An independent security researcher found that sites running outdated Drupal versions are getting hit with cryptojacking scripts from Coinhive.

What do the sites of the San Diego Zoo, the government of Chihuahua, Mexico, Lenovo, UCLA, and DLink have in common?

According to a discovery made by independent security researcher Troy Mursch, they’re all mining cryptocurrencies using their visitor’s computers unintentionally. He also discovered something else they shared that could explain how they all fell so easily to these attacks.

“While these [...] sites have no relation to each other, they shared a common denominator—they [...] are using an outdated and vulnerable version of the Drupal content management system. After I analyzed the IoCs, I was able to locate over 300 additional websites in this cryptojacking campaign. Many discovered were government and university sites from all over the world,” he wrote.

Although Drupal is not as wildly popular as WordPress, millions of sites still use the CMS for various purposes, ranging from institutional presentations to e-commerce sites. The latest version of the software should protect against this, but Mursch warns that this protection is not retroactive for sites that have already been affected by cryptojacking.

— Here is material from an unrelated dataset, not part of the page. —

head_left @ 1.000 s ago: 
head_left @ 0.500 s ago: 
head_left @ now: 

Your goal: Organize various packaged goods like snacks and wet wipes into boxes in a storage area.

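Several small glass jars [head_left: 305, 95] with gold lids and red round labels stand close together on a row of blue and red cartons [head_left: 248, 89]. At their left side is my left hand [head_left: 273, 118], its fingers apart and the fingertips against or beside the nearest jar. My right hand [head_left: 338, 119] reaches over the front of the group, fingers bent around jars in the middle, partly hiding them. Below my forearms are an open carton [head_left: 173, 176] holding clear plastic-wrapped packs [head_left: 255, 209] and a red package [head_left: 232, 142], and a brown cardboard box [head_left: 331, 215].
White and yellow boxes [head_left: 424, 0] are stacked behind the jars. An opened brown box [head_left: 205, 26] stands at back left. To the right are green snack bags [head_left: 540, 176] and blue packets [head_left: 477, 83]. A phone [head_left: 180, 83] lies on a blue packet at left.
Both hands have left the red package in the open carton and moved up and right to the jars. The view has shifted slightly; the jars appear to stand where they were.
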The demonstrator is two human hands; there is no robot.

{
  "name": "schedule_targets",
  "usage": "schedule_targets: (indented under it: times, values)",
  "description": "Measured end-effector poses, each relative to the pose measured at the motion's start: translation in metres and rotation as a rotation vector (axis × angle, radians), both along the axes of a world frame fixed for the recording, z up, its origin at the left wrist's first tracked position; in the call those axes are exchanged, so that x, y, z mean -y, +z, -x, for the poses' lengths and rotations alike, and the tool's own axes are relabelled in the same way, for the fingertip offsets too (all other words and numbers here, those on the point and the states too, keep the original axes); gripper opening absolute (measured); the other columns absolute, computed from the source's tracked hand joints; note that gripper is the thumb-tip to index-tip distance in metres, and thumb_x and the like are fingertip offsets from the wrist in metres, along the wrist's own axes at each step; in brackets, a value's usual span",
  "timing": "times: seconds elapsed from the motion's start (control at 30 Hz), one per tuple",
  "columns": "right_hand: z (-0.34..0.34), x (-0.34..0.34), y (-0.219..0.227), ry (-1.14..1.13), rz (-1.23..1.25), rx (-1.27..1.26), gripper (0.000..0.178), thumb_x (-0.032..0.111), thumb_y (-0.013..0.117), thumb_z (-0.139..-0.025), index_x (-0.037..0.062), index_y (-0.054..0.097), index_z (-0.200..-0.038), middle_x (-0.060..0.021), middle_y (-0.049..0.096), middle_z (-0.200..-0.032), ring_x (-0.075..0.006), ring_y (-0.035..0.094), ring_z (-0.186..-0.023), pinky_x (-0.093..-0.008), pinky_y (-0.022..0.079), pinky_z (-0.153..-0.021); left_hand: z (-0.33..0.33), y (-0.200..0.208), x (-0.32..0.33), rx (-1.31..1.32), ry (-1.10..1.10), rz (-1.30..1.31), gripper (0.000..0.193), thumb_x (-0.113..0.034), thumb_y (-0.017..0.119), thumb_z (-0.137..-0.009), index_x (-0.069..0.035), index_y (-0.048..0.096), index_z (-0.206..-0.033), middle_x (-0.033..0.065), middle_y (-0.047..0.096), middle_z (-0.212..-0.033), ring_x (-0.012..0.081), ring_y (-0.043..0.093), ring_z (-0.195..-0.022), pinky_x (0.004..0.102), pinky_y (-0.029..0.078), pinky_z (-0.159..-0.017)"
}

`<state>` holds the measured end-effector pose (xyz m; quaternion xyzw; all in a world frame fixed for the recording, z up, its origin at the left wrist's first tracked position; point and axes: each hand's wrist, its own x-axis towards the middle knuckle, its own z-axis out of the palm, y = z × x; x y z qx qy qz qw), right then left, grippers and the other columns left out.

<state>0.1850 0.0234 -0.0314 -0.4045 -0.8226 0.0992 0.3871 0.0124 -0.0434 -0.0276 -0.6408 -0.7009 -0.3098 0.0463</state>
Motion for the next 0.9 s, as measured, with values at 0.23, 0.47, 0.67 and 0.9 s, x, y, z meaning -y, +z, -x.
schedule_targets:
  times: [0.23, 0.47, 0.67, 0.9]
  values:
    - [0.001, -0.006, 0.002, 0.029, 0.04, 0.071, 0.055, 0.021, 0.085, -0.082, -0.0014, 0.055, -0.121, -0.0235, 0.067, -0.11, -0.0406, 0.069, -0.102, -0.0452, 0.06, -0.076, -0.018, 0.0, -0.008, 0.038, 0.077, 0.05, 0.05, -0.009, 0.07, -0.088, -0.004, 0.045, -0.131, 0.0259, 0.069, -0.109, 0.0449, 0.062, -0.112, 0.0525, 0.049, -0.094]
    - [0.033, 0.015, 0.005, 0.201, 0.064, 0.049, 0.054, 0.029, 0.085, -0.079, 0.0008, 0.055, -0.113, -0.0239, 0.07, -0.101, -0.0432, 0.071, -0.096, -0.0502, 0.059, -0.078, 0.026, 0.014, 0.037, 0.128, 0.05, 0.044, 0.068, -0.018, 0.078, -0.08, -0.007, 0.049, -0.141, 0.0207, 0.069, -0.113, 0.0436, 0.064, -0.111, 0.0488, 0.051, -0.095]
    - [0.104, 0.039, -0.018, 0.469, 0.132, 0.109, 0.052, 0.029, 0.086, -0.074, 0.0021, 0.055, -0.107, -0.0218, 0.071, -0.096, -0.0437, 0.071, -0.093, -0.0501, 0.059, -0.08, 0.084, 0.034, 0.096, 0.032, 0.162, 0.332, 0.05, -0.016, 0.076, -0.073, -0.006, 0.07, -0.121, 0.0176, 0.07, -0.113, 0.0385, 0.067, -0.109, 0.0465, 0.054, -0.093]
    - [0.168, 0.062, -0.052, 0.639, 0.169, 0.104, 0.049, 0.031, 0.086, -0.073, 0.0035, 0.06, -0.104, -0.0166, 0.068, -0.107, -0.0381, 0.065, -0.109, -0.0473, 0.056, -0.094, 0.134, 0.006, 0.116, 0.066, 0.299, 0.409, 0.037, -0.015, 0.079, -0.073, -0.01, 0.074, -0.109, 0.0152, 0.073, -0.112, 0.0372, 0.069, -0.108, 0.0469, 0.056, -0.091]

“The Drupal security team has prepared a FAQ which documents the risk level and mitigation steps. Note that installing the update won’t retroactively ‘unhack’ your website and you may need to take further remediation steps,” he added.

Finding the Coinhive script manually may be difficult because it is obfuscated by the hackers that implement it. Instead, website owners will have to go through their code line-by-line to look for references to CoinHive, “,” or any JavaScript that was added when problems appeared.

Less than a month ago, SANS dean of research Johannes B. Ullrich found signs that Drupal sites started getting hit with cryptocurrency mining exploits.

In his investigation, the attack came in the form of a downloader that would mine using the server’s computer as opposed to the client’s and used a referrer in its request from popular Chinese search engine Baidu.

We’re unsure what’s making hackers look at Drupal as a new favorite destination, but it may have to do with the fact that they’ve been crowded out by other cryptojackers. In that case, cryptocurrencies like Monero may have driven hackers into a frenzy and competing with each other for territory on exploitable websites.